[[ MATERIAL PROVIDED, beginning ]]

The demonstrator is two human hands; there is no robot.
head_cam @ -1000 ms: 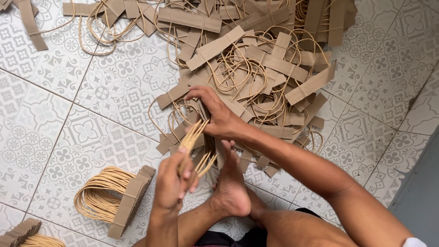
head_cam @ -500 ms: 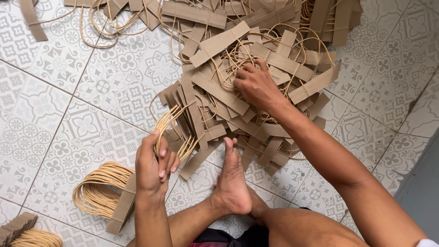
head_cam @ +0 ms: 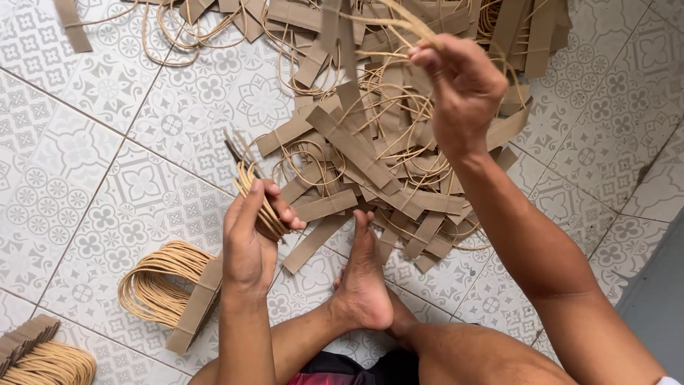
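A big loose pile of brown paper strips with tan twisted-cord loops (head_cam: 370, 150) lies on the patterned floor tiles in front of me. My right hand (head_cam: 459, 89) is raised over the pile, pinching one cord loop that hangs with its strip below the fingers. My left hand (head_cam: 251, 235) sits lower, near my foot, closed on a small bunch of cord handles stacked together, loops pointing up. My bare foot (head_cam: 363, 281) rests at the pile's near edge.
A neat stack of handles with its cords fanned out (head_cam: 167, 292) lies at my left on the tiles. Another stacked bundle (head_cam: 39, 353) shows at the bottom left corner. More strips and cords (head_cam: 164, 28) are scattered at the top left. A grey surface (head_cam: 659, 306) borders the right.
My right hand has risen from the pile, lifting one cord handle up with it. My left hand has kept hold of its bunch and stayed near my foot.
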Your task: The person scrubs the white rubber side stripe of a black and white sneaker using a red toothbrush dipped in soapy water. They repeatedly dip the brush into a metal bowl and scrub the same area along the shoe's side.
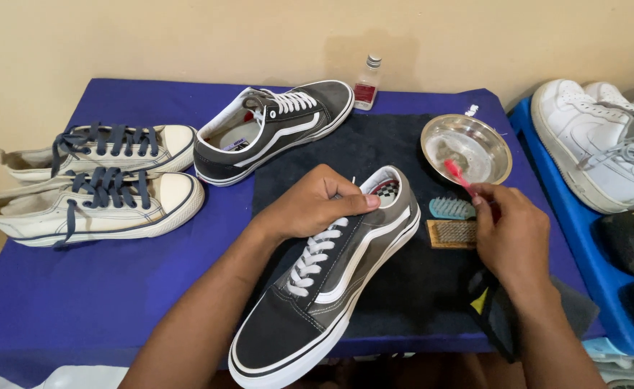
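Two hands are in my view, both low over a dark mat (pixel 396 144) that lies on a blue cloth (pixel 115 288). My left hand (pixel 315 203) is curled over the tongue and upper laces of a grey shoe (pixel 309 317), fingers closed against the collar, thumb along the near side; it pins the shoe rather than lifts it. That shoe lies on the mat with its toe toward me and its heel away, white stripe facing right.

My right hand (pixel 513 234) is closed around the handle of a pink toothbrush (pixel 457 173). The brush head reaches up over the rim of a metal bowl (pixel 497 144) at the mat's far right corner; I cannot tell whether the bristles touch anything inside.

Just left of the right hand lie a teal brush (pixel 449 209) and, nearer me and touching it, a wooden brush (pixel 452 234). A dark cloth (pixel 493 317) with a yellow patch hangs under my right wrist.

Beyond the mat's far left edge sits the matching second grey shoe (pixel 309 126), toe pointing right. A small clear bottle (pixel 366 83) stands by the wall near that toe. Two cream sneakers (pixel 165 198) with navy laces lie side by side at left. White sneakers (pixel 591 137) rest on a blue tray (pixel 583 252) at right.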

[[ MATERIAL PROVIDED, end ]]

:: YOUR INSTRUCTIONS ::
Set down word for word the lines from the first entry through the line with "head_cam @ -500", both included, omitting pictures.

:: WRITTEN ANSWER ::
The demonstrator is two human hands; there is no robot.
head_cam @ -1000 ms: 
head_cam @ -500 ms: 

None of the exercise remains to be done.